大半の荷物は北鎌倉のアパートに運ばれ、この家にはもう思い出以外なにも残ってはいなかった。

「希実遅いわね~」

「お昼?食べてく?」

「いや、ブラブラして帰るよ」

「わかった、希実とはいつでも会えるから」

「じゃ・・・」

「あっ、売却決まったら連絡するから」

私たちふたりは最後まで気持ちが揺らぐこともなく、あっけなく15年続いた僕らの家族はピリオドを打つことを選んだ。
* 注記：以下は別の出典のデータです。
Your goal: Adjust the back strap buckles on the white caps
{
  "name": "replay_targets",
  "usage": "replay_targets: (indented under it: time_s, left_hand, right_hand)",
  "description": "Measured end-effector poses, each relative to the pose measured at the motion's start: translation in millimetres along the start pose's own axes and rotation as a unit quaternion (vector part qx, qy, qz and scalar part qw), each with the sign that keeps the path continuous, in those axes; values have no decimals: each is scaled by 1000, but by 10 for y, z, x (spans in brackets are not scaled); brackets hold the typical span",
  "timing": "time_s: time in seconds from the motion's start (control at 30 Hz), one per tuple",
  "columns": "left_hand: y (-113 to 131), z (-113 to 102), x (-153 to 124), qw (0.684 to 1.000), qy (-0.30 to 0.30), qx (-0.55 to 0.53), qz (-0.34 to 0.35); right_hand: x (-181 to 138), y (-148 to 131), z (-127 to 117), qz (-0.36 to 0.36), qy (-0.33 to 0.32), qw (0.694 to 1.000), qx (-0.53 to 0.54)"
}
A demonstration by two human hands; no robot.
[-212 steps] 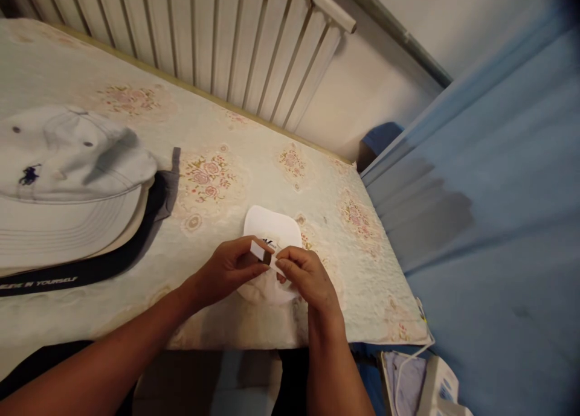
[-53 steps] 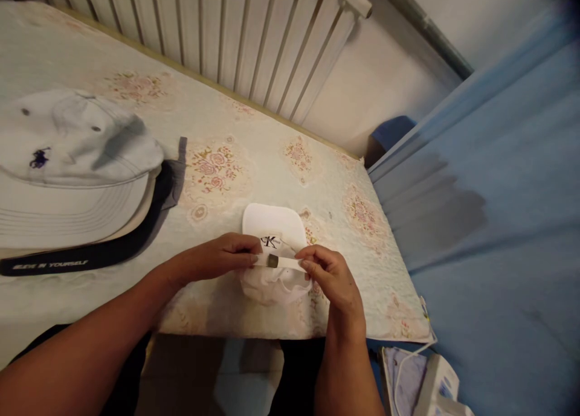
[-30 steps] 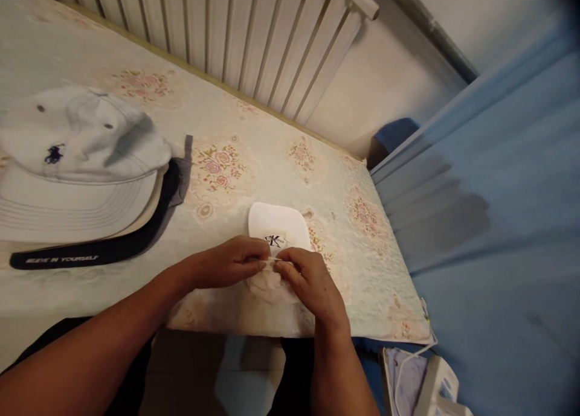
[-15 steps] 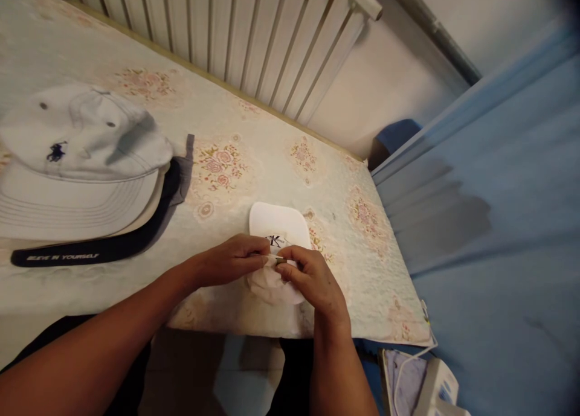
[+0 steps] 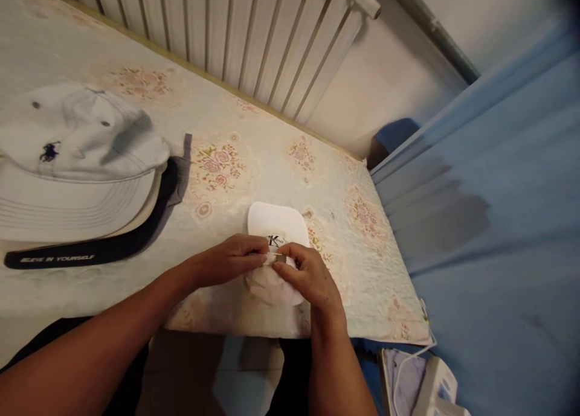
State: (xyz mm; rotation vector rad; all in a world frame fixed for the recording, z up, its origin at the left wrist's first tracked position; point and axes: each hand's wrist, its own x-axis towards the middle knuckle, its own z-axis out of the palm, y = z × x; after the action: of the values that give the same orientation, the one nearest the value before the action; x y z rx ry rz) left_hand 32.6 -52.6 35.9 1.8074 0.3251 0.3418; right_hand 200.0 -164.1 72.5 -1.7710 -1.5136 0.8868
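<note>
A white cap [image 5: 278,220] with dark lettering lies on the floral bed cover, brim pointing away from me. Above its crown, my left hand [image 5: 235,259] pinches one end of the cap's thin white strap. My right hand [image 5: 308,272] has thumb and forefinger closed on the other side, at a small greyish buckle [image 5: 281,258] on the strap. Both hands hover close together over the cap, and the fingers partly cover the strap.
To the left lie stacked caps: a pale cap [image 5: 86,138] with a dark horse emblem over a black-brimmed one [image 5: 58,258]. A slatted headboard [image 5: 217,29] borders the far edge, a blue curtain [image 5: 498,223] the right. A white device [image 5: 437,386] stands at lower right.
The buckle between my right fingers has turned and shows a broader grey face. Both hands keep their pinch on the strap; the view has shifted slightly.
</note>
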Motion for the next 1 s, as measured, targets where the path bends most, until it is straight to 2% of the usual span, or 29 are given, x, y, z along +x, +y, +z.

僕はもうここから会社に通うこともない・・・駅までの道をゆっくり歩き出した。

「都築ふれあいの丘・・・この駅名も気に入ってたんだけどな~」

「お父さん?」

デニムのスカートに真っ白なTシャツ姿の希実が自転車で近づいてきた。

「希実?久しぶり、元気そうだな」

「お父さん・・・少し痩せたみたい」

「そうかな?希実また背伸びたんじゃない?」

「うん、去年の夏から5センチも・・・これ以上伸びちゃうと困るんだけどな」

そう言って希実は弾けるような笑顔でこっちを振り向いた。

「お茶でも?飲んでくか?」

「うぅん、お母さん心配するから・・・」

「そっか・・・希実、あのな・・・」

「りこん?するんでしょ?」

「知ってるよな・・・もう子供じゃないんだし」

「壊れたら、直せばいいじゃない?・・・お父さんぜんぜん悪くないと思う・・・もう直らないの?お母さんと・・・」

「希実・・・」

「ごめん、でも・・・直って欲しかったな・・・もうしかたないんでしょ?」

希実は少し悲しそうな顔をしてうつむいた。

「私、鎌倉遊びに行ってもいい?」

「あぁ、いつでも待ってる・・・」

「ごめんな・・・こんなことに」

「やだぁお父さん、こんなところで泣かないでよぉ」

「泣いてなんて・・・」

「小学校の卒業式で号泣してお母さんに恥ずかしいって怒られていたじゃない」

「そんなこともあったな・・・」

「私は嬉しかったよ、あんなに泣いてくれるお父さん他にはいないもん!」

「そうか?」

「お父さん・・・中学の卒業式も、高校の卒業式も、大学の入学式も、私の結婚式も・・・全部来てよ!絶対・・・来てよ」

希実の瞳から大粒の涙がとめどなく溢れ出し、僕は希実を抱きしめていた。

「希実・・・ありがと」

「じゃ、お父さん・・・またね」

「勉強もほどほど にな!」

「そんなこと言うのお父さんだけよ、お母さん毎日うるさくて」

「そっか、また怒られちゃうな・・・人の進む速度は、人それぞれだから・・・希実は希実の速度で歩んでいったらいい」

「うん、わかった!お父さん・・・ありがとう」

眩しい笑顔を残し希実は自転車で今来た道を帰っていった、その後ろ姿を僕は見えなくなるまでずっと見守っていた。

「もっと、もっと一緒にいたかったな・・・ごめんな、もうあの頃には戻れないんだ」」

今になって離婚という選択が本当に正しかったか?わからなくなっていた。

突然の天気雨が焼けたアスファルトの濡らす、僕は構わず歩き続けて、びしょ濡れになって駅についた。